Name Type Description
str str

The normalized text.

Source code in lexos/scrubber/normalize.py
@validate_call(config=validation_config)
def hyphenated_words(text: str) -> str:
    """Normalize hyphenated words.

    Normalize words in `text` that have been split across lines by a hyphen
    for visual consistency (aka hyphenated) by joining the pieces back together,
    sans hyphen and whitespace. Duplicates Textacy's `utils.normalize_hyphens`.

    Args:
        text (str): The text to normalize.

    Returns:
        str: The normalized text.
    """
    return resources.RE_HYPHENATED_WORD.sub(r"\1\2", text)

lower_case(text: str) -> str ¤

Convert text to lower case.

Parameters:

Name Type Description Default
text str

The text to convert to lower case.

required

Returns:

Name Type Description
str str

The converted text.

Source code in lexos/scrubber/normalize.py
@validate_call(config=validation_config)
def lower_case(text: str) -> str:
    """Convert `text` to lower case.

    Args:
        text (str): The text to convert to lower case.

    Returns:
        str: The converted text.
    """
    return text.lower()

quotation_marks(text: str) -> str ¤

Normalize quotation marks.

Normalize all "fancy" single- and double-quotation marks in text to just the basic ASCII equivalents. Note that this will also normalize fancy apostrophes, which are typically represented as single quotation marks. Duplicates Textacy's utils.normalize_quotation_marks.

Parameters:

Name Type Description Default
text str

The text to normalize.

required

Returns:

Name Type Description
str str

The normalized text.

Source code in lexos/scrubber/normalize.py
@validate_call(config=validation_config)
def quotation_marks(text: str) -> str:
    """Normalize quotation marks.

    Normalize all "fancy" single- and double-quotation marks in `text`
    to just the basic ASCII equivalents. Note that this will also normalize fancy
    apostrophes, which are typically represented as single quotation marks.
    Duplicates Textacy's `utils.normalize_quotation_marks`.

    Args:
        text (str): The text to normalize.

    Returns:
        str: The normalized text.
    """
    return text.translate(resources.QUOTE_TRANSLATION_TABLE)

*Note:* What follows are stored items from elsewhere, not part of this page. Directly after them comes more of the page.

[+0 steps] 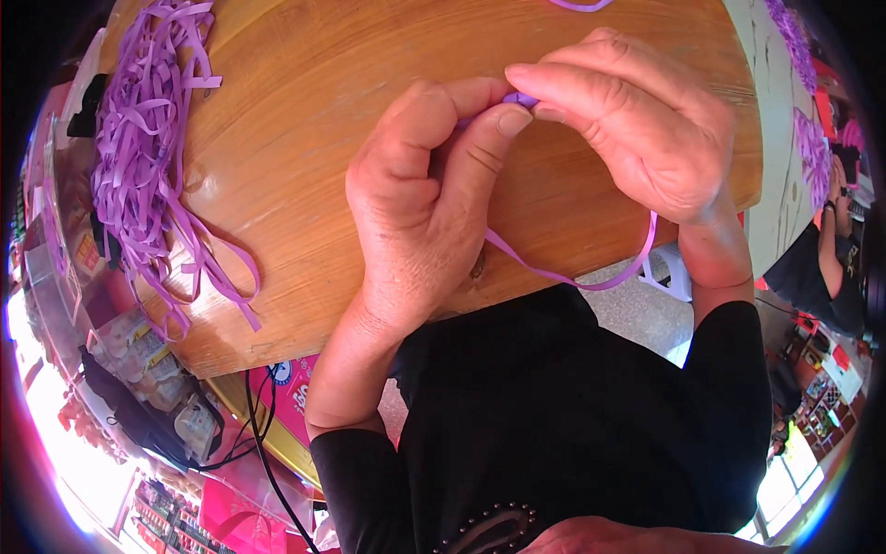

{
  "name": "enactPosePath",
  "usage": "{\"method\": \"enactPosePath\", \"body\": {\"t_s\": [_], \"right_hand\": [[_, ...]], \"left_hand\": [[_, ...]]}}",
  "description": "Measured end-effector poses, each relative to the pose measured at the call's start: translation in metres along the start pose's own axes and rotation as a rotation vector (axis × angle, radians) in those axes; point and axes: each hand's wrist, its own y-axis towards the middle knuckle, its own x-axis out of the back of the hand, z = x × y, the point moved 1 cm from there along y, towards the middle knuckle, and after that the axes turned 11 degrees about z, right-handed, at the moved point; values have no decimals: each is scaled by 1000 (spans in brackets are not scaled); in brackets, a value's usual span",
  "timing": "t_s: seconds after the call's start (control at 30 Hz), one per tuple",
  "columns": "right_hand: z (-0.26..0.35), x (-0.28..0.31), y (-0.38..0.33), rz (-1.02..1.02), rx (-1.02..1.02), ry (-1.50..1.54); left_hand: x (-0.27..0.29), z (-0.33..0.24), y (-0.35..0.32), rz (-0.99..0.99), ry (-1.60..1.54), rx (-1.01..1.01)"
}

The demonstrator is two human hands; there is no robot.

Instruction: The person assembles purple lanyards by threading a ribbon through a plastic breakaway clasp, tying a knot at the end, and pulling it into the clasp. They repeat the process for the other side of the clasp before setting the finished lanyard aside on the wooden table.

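Note:
Over the wooden table, my left hand (420, 189) pinches a small folded bit of purple ribbon (521, 99) between thumb and forefinger. My right hand (637, 120) meets it from the right, its thumb and fingertips closed on the same bit. From the hands a strip of the ribbon hangs in a loose curve (577, 284) past the table's near edge. How the ribbon is folded or knotted at the fingertips is too small and covered to tell.
A tangled heap of purple ribbons (148, 138) lies along the left side of the wooden table (314, 111), some strips trailing over it. Black cables (254, 425) hang below the near left edge. At the far right, another person's arm (829, 249) is beside a pale table (780, 185) with more purple ribbons.

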Motion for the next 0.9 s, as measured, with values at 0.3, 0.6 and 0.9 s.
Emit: {"method": "enactPosePath", "body": {"t_s": [0.3, 0.6, 0.9], "right_hand": [[3, 0, 3, -29, -52, 4], [5, 3, 4, 21, 2, -44], [7, 8, 0, 221, -253, 285]], "left_hand": [[6, 0, 3, 75, -61, -31], [11, -8, 0, 152, 213, -85], [12, -4, 7, 112, 793, -581]]}}
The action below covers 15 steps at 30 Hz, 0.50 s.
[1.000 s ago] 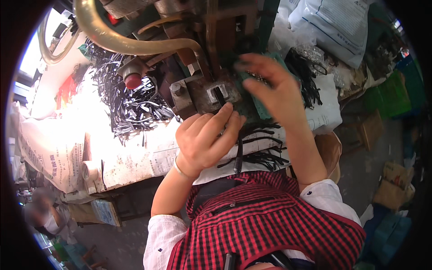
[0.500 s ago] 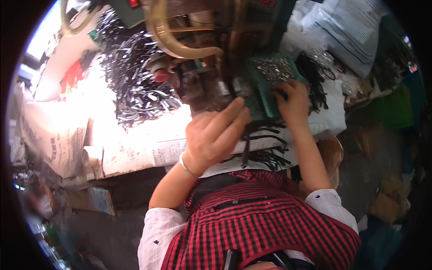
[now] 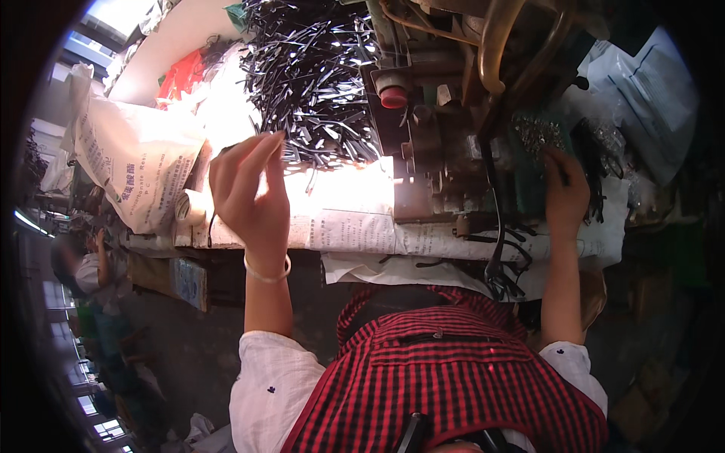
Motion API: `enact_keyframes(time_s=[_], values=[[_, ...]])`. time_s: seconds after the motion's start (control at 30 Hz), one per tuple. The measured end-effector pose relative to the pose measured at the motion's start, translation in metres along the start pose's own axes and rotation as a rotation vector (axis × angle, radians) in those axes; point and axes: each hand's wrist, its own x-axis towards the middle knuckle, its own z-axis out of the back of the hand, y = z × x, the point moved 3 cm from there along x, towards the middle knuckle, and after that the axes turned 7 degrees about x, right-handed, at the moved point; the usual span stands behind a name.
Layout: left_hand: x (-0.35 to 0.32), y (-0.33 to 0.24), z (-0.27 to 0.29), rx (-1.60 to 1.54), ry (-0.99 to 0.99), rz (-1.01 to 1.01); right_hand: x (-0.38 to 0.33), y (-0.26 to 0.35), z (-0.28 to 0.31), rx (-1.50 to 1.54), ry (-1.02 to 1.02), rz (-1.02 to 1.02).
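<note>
My left hand (image 3: pixel 253 192) is raised beside a heap of black spectacle temples (image 3: pixel 313 90), thumb and fingertips pinched together. What the pinch holds, if anything, cannot be made out; a thin dark curved piece (image 3: pixel 211 230) shows below this hand. At the right, my right hand (image 3: pixel 568 192) reaches to small metal parts (image 3: pixel 538 134) in a green tray, fingers closed and their tips in shadow. Between the hands stands a bench machine (image 3: pixel 442 151). One long black temple (image 3: pixel 495 219) hangs down at its front, touched by neither hand.
Several black temples (image 3: pixel 502 283) lie at the table's front edge on printed white sheeting (image 3: pixel 351 230). A red button (image 3: pixel 393 97) sits on the machine's left side. A printed sack (image 3: pixel 140 162) stands at the left, plastic bags (image 3: pixel 642 90) at the back right. Another person (image 3: pixel 87 264) is far left.
My left hand has moved left from the machine's front to the heap of temples. The right hand stays at the metal parts. The whole view has shifted, bringing the heap nearer the middle.
</note>
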Motion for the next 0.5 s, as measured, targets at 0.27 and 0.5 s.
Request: enact_keyframes(time_s=[0.27,0.5], values=[[-0.085,0.075,-0.177,0.088,0.384,0.036,-0.019,-0.014,0.012,-0.097,-0.052,-0.247],[-0.092,0.039,-0.108,-0.083,0.129,0.249,-0.071,-0.049,0.080,-0.322,-0.202,-0.033]])
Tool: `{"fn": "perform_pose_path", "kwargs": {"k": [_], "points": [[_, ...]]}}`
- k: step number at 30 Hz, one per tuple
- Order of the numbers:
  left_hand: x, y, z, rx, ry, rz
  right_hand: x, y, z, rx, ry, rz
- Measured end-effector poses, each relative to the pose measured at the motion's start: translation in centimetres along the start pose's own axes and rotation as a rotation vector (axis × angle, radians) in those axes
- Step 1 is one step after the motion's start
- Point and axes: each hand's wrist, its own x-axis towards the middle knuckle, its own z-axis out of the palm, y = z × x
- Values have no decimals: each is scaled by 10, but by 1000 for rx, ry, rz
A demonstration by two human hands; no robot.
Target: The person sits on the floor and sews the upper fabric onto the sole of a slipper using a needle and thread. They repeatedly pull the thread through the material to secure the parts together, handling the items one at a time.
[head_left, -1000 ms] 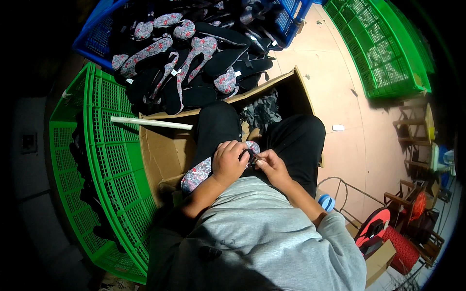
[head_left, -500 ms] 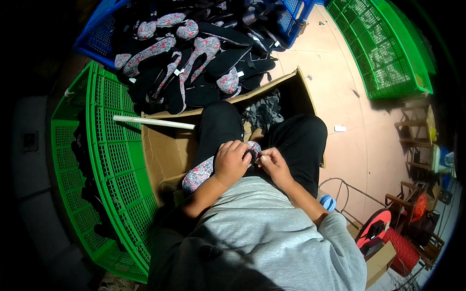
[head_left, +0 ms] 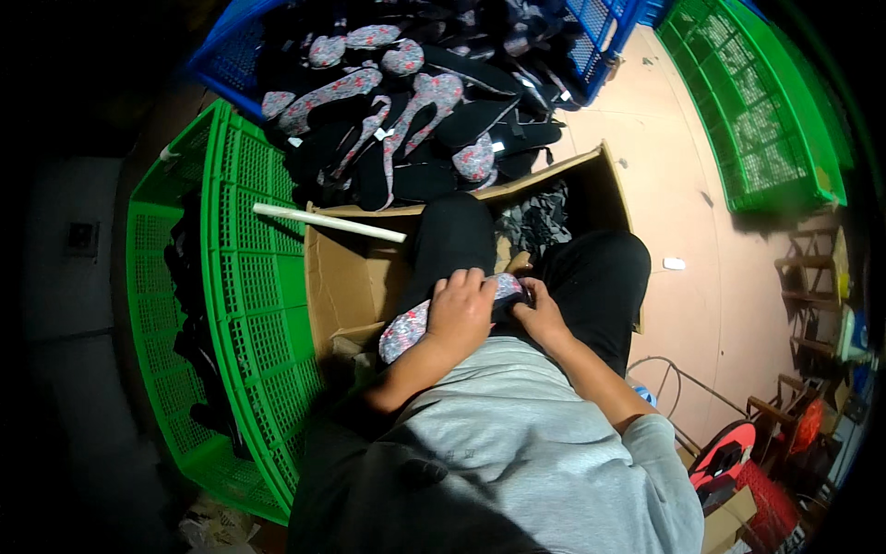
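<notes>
A cloth shoe point(head_left: 403, 334) with a grey and red floral pattern lies across my lap. My left hand point(head_left: 461, 311) is wrapped over its middle from above. At the other end, beside a black part of the shoe, my right hand point(head_left: 544, 312) grips its edge with bent fingers and thumb. The palms hide much of the shoe between them. Beyond my knees, a large heap of similar floral shoes point(head_left: 434, 97) with black soles spills out of a blue crate point(head_left: 604, 46); several carry small white tags.
An open cardboard box point(head_left: 346, 282) surrounds my legs, with dark scraps point(head_left: 535, 222) inside. A white stick point(head_left: 328, 222) rests across its left corner. Green crates point(head_left: 263, 314) stand close on the left, another green crate point(head_left: 738, 102) at far right. Wooden stools point(head_left: 812, 268) line the right.
The view has shifted, so everything sits further right in it. My right hand has gone from a fingertip pinch at the shoe's end to a fuller grip on its edge. The left hand stays on the shoe.
</notes>
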Motion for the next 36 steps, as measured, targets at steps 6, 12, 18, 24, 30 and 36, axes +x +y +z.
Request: {"fn": "perform_pose_path", "kwargs": {"k": [6, 12, 18, 24, 30, 36], "points": [[6, -4, -4, -151, -33, -75, 7, 16, 4, 97, 19, 41], [8, -11, -8, -262, -55, -15, 4, 14, 0, 150, -13, 6], [13, -17, -3, -297, -18, -27, 5, 22, 0, 82, 0, -27], [25, -20, -5, -445, -48, -184, -2, -11, -5, -235, 51, 32], [36, -13, -18, -231, -34, -87, 21, -16, -7, -227, 266, -212], [77, -2, -28, -86, 110, 12, 43, -63, -28, -196, 376, -431]]}}
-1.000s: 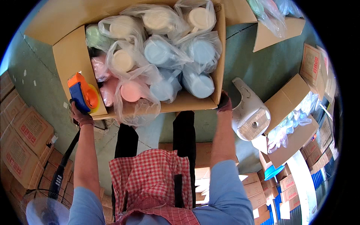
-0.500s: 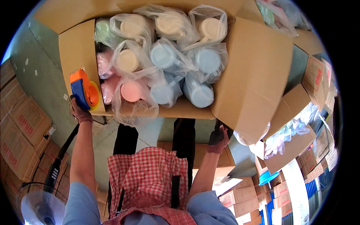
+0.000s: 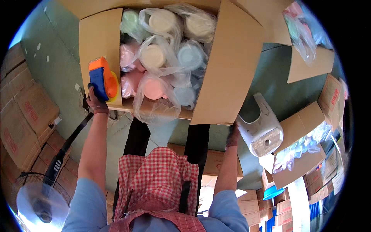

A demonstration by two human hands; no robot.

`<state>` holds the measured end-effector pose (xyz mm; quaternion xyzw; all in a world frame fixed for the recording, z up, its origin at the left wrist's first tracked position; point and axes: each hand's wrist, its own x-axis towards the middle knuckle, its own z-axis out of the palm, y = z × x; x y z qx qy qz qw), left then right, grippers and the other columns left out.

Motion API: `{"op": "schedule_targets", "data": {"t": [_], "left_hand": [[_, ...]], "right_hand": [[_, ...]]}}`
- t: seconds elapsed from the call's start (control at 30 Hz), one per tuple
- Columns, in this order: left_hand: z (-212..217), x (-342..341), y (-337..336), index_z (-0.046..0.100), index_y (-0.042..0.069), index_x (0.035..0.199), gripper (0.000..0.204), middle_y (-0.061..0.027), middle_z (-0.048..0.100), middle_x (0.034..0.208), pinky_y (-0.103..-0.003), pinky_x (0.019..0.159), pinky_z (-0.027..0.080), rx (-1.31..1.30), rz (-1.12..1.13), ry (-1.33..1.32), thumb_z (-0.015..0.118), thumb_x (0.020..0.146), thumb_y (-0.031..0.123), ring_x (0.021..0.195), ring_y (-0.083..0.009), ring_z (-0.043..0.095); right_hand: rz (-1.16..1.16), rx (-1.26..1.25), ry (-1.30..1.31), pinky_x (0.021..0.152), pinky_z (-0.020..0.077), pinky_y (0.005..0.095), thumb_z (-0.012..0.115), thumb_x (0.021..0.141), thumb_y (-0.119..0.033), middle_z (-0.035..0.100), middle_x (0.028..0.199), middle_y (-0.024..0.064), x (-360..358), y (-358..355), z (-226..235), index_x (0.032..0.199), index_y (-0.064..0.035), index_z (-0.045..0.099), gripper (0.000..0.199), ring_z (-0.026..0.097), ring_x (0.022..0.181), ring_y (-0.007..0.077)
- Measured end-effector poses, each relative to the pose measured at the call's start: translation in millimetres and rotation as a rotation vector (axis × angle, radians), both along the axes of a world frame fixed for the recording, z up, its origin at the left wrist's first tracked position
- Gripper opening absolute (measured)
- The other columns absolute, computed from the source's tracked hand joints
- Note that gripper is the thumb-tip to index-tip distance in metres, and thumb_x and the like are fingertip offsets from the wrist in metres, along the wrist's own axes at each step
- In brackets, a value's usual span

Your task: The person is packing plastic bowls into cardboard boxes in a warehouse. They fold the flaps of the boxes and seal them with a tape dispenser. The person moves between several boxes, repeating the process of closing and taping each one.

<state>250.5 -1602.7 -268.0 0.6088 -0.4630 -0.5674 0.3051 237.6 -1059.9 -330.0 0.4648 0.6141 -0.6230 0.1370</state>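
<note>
Left hand (image 3: 96,103), gloved, fist closed on the handle of an orange-and-blue tape dispenser (image 3: 102,79), which rests on the left flap (image 3: 100,42) of the open cardboard box (image 3: 162,110). Right hand (image 3: 233,133) grips the near edge of the right flap (image 3: 232,65), which is folded partway over the opening. Inside: bagged round containers (image 3: 154,58) in cream, pink, blue, green. Bare green floor (image 3: 50,73) on the left. Stacked cartons (image 3: 23,108) and a fan (image 3: 33,201) lower left; white plastic part (image 3: 262,131) just right of the box.

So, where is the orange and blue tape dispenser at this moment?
In the head view, the tape dispenser is in the left hand, resting on the left flap of the open cardboard box, beside the bagged pink cups.
</note>
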Motion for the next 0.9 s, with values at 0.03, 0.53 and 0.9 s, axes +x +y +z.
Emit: {"op": "schedule_targets", "data": {"t": [0.03,0.53,0.9], "left_hand": [[-5.0,1.7,-2.0,0.056,0.0,0.096,0.039,-0.0045,0.054,0.092,-0.029,0.076,0.039,-0.006,-0.076,0.051,0.065,0.068,0.026,0.082,-0.0167,0.049],[116.5,-80.5,-23.1,0.05,0.007,0.104,0.041,-0.0073,0.054,0.086,-0.034,0.078,0.041,0.177,-0.408,0.131,0.05,0.08,0.04,0.079,-0.0194,0.052],[40.2,-26.6,95.0,0.055,0.0,0.092,0.046,-0.0119,0.059,0.082,-0.034,0.07,0.044,-0.377,-1.028,-0.217,0.063,0.059,0.031,0.077,-0.0218,0.057]], "right_hand": [[0.049,-0.085,-0.096,0.076,0.0399,0.0284,0.047,0.083,-0.034,0.06,0.087,0.0054,24.3,14.0,-18.1,0.098,-0.0027,0.056,0.036,0.054,0.082,0.0161],[-0.189,-1.024,0.192,0.062,0.0373,0.0292,0.04,0.084,-0.038,0.034,0.055,-0.0063,-47.0,-93.6,132.3,0.068,-0.0163,0.041,0.027,0.032,0.047,0.0089],[-0.055,-0.937,0.217,0.068,0.0422,0.0385,0.052,0.075,-0.038,0.057,0.082,0.0082,-193.0,-117.5,24.4,0.075,-0.0072,0.057,0.031,0.053,0.08,0.0253]]}}
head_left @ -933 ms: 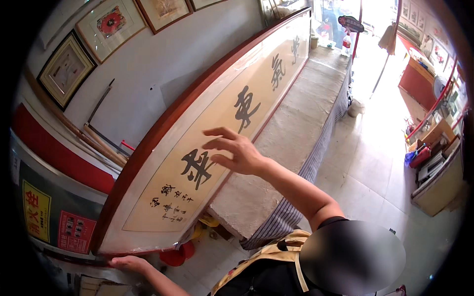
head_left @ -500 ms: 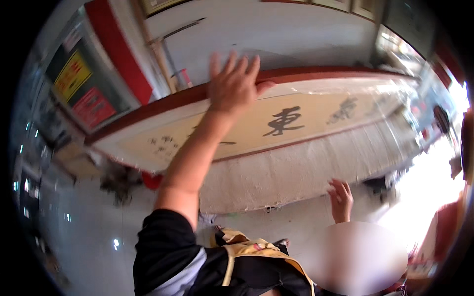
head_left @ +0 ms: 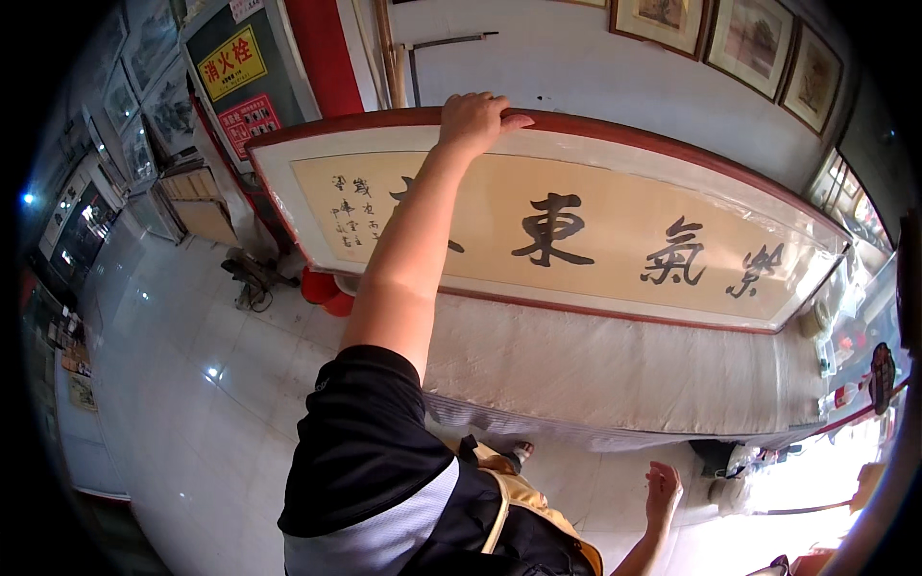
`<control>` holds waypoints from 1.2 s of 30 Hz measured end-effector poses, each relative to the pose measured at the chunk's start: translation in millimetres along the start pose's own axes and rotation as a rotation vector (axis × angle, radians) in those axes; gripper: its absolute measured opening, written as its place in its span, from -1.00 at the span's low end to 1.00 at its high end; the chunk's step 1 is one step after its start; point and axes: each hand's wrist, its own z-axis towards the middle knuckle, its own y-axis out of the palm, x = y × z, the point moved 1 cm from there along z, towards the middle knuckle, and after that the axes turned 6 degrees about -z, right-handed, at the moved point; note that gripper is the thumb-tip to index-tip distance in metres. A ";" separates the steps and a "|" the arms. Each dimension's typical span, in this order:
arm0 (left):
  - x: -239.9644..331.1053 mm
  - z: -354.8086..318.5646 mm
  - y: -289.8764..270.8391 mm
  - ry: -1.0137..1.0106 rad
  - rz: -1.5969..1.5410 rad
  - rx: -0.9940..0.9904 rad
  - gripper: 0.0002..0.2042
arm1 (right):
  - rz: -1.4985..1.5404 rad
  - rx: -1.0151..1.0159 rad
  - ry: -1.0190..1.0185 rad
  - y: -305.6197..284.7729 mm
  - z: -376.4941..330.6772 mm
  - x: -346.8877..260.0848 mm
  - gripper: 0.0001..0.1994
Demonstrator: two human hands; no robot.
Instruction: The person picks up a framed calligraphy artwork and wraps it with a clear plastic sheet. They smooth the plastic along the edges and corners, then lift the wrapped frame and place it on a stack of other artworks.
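A long framed calligraphy scroll (head_left: 615, 259) stands on its long side on a pale cloth-covered table, with black brush characters on tan paper, a white border and a reddish-brown wooden frame. Clear film gleams over parts of its front. My left hand (head_left: 473, 123) is closed over the frame's upper edge, fingers bent behind it and the thumb lying along the top; the fingertips are hidden. My left arm covers part of the lettering. Away from the frame, my right hand (head_left: 663, 490) hangs low past the table's near edge, holding nothing, its fingers loosely bent and apart.
The cloth-covered table (head_left: 595, 370) runs along the wall below the frame. Red buckets (head_left: 322, 290) sit on the tiled floor by its left end. A plastic bottle (head_left: 841, 396) stands at the right end. Several small framed pictures (head_left: 747, 43) hang behind.
My left hand, earlier with fingers spread above the frame's top edge, now grips that edge. The framed scroll looks more upright. My right hand is lower, and the whole view has shifted.
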 end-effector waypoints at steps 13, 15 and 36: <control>92.5 114.7 18.6 0.304 -0.314 -0.188 -0.03 | -0.117 -0.082 -0.095 -91.1 210.5 -14.6 -0.82; 159.3 133.8 49.0 0.481 -0.221 -0.077 0.08 | -0.059 -0.067 -0.117 -102.1 236.1 -7.0 -0.83; 504.9 198.0 149.6 0.516 0.074 -0.088 0.18 | 0.272 0.104 -0.155 -325.0 480.1 253.1 -0.83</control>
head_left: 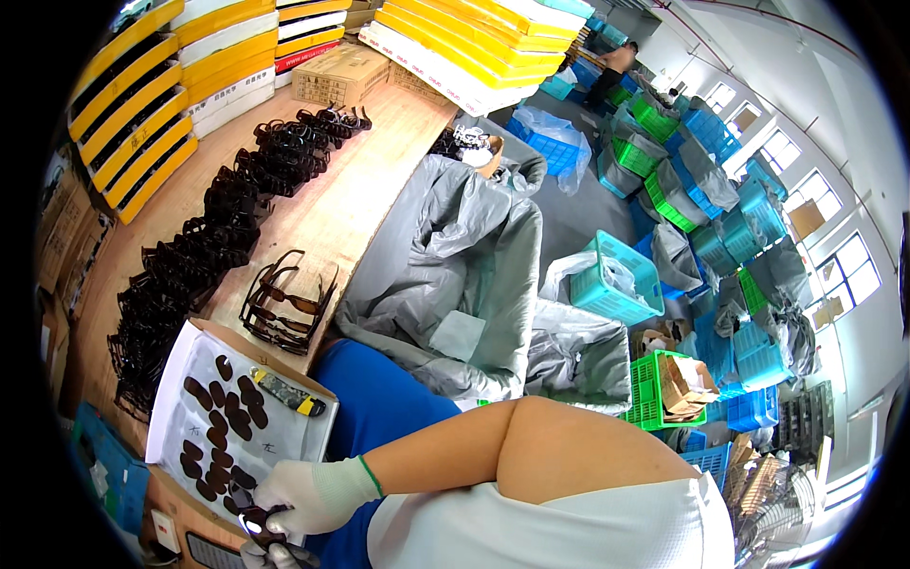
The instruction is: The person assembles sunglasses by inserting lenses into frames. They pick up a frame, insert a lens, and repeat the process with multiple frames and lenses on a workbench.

repeating_chars(text: str, *, chars: Optional[str], maxn: Optional[int] = 1) -> str ¤

Normalize repeating characters in text.

Truncating their number of consecutive repetitions to maxn. Duplicates Textacy's utils.normalize_repeating_chars.

Parameters:

Name Type Description Default
text str

The text to normalize.

required
chars Optional[str]

One or more characters whose consecutive repetitions are to be normalized, e.g. "." or "?!".

required
maxn Optional[int]

Maximum number of consecutive repetitions of chars to which longer repetitions will be truncated.

1

Returns:

Name Type Description
str str

str

Source code in lexos/scrubber/normalize.py
@validate_call(config=validation_config)
def repeating_chars(text: str, *, chars: Optional[str], maxn: Optional[int] = 1) -> str:
    """Normalize repeating characters in `text`.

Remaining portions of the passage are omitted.